We developed deep learning models based on a transfer learning approach with five different networks, i.e., DenseNet-121, ResNet-50, EfficientNet, VGG-11, and MobileNet_v2. We achieved the best results with VGG-11 network33, which was trained with ImageNet and has an output of 1000 neurons in its final layer. VGG-11 is known for its simplicity and effectiveness in image classification; it uses small convolution filters of 3 \(\times\) 3, which capture local patterns of an image and its details33. Since our aim here is to distinguish diabetic from non-diabetic images, our network’s output should have only two neurons in the output layer. To enhance the outcome of this network, replaced the fully connected layers with layers as follows: a global average pooling layer and a global max pooling layer were added, and their output was concatenated and then followed by two sequences of batch normalization, dropout, linear, and ReLU layers. And finally, a dropout layer was followed by a linear layer with two neurons as the output. Figure 7 presents a simple block diagram of the proposed VGG-11 architecture33. We utilized the Adam optimizer with a learning rate of 1e−4 to gradually fine-tune the model’s parameters during training, promoting effective pattern learning. We used a batch size of 64 for 100 epochs with early stopping to prevent overfitting. To conduct all experiments, we used a workstation with 12th Gen Intel(R) Core (TM) i7-12700KF, with 128 GB RAM and GeForce RTX 3090 GPU. We used Python version 3.10.4 with PyTorch34 version 1.11.0 to implement the deep learning model.
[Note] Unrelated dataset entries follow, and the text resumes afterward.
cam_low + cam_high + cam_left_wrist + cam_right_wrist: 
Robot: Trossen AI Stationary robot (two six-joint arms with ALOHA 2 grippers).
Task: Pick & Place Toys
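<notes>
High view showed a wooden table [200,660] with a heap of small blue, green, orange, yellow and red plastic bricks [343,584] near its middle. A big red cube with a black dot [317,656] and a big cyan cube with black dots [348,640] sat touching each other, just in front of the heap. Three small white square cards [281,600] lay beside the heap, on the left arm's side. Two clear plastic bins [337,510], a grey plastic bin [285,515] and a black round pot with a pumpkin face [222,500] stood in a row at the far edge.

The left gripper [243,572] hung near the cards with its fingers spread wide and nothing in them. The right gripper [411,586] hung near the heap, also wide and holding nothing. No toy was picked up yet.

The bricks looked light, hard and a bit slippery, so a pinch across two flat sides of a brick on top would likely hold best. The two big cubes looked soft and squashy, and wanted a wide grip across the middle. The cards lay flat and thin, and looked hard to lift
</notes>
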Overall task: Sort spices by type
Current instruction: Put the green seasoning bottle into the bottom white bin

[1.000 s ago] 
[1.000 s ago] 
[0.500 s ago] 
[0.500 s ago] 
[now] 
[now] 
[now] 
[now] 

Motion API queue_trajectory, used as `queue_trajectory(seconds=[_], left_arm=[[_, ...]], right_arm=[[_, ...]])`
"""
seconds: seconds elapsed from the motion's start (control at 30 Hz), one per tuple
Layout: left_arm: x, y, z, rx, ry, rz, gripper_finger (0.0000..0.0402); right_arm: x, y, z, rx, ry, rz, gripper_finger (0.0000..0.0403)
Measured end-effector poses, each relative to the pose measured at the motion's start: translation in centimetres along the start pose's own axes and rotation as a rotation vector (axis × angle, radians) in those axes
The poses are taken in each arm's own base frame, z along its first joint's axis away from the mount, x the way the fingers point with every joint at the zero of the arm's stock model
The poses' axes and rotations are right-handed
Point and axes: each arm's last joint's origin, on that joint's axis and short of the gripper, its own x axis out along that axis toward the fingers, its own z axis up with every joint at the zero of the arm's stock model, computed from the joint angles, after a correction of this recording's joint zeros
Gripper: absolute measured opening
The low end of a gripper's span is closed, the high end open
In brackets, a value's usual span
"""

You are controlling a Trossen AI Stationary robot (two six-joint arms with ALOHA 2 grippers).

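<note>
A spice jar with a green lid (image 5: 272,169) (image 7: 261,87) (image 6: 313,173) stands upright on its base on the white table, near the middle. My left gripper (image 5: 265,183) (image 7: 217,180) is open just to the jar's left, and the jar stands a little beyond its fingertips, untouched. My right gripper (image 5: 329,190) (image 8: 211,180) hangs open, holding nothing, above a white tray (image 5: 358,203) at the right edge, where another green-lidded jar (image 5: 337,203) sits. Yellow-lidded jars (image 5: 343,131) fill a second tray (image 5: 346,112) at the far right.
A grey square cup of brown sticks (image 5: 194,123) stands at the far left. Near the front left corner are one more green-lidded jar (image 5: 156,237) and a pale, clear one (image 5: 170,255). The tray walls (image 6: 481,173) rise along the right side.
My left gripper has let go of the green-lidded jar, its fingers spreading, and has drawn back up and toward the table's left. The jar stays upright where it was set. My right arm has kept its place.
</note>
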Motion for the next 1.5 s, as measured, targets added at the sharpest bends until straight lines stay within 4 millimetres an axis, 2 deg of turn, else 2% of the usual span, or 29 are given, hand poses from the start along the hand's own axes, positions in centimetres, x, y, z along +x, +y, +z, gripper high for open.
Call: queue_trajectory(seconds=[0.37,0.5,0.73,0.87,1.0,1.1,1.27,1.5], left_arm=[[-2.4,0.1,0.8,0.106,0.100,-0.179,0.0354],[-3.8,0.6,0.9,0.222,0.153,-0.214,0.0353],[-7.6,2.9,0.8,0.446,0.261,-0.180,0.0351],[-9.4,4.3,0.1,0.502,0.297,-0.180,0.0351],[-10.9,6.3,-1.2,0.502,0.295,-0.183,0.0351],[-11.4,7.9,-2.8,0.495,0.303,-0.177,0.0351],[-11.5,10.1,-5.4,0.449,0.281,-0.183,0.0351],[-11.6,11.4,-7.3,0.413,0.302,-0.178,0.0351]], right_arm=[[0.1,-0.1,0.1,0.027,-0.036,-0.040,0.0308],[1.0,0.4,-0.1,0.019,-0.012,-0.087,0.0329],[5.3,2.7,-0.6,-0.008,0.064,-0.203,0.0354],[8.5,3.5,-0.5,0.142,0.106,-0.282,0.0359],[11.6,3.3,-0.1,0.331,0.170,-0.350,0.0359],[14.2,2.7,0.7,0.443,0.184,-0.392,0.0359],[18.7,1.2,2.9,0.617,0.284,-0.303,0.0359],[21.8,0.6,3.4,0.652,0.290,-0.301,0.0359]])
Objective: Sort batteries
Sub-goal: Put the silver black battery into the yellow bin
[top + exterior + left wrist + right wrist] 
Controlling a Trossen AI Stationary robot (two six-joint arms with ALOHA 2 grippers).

Unlike DiaNet v1, DiaNet v2 was trained on only the combined dataset from HMC and QBB. EyePACS35 dataset was used in DiaNet v1 to finetune the network before training it with the small QBB dataset that was used in the previous publication15.

Figure 7
figure 7

A diagram showing the overall flow of the deep learning model to diagnose diabetes. Up: all images are cropped and then processed by subtracting the local mean from a 4 \(\times\) 4 neighboring pixels. Down: the architecture of the deep learning model with VGG-11 as the backbone of the model.

Ethical approval

The study was conducted in accordance with the Declaration of Helsinki, and approved by the Institutional Review Board of Hamad Medical Corporation and Qatar Biobank. Due to the retrospective nature of the study, informed consent was waived from HMC.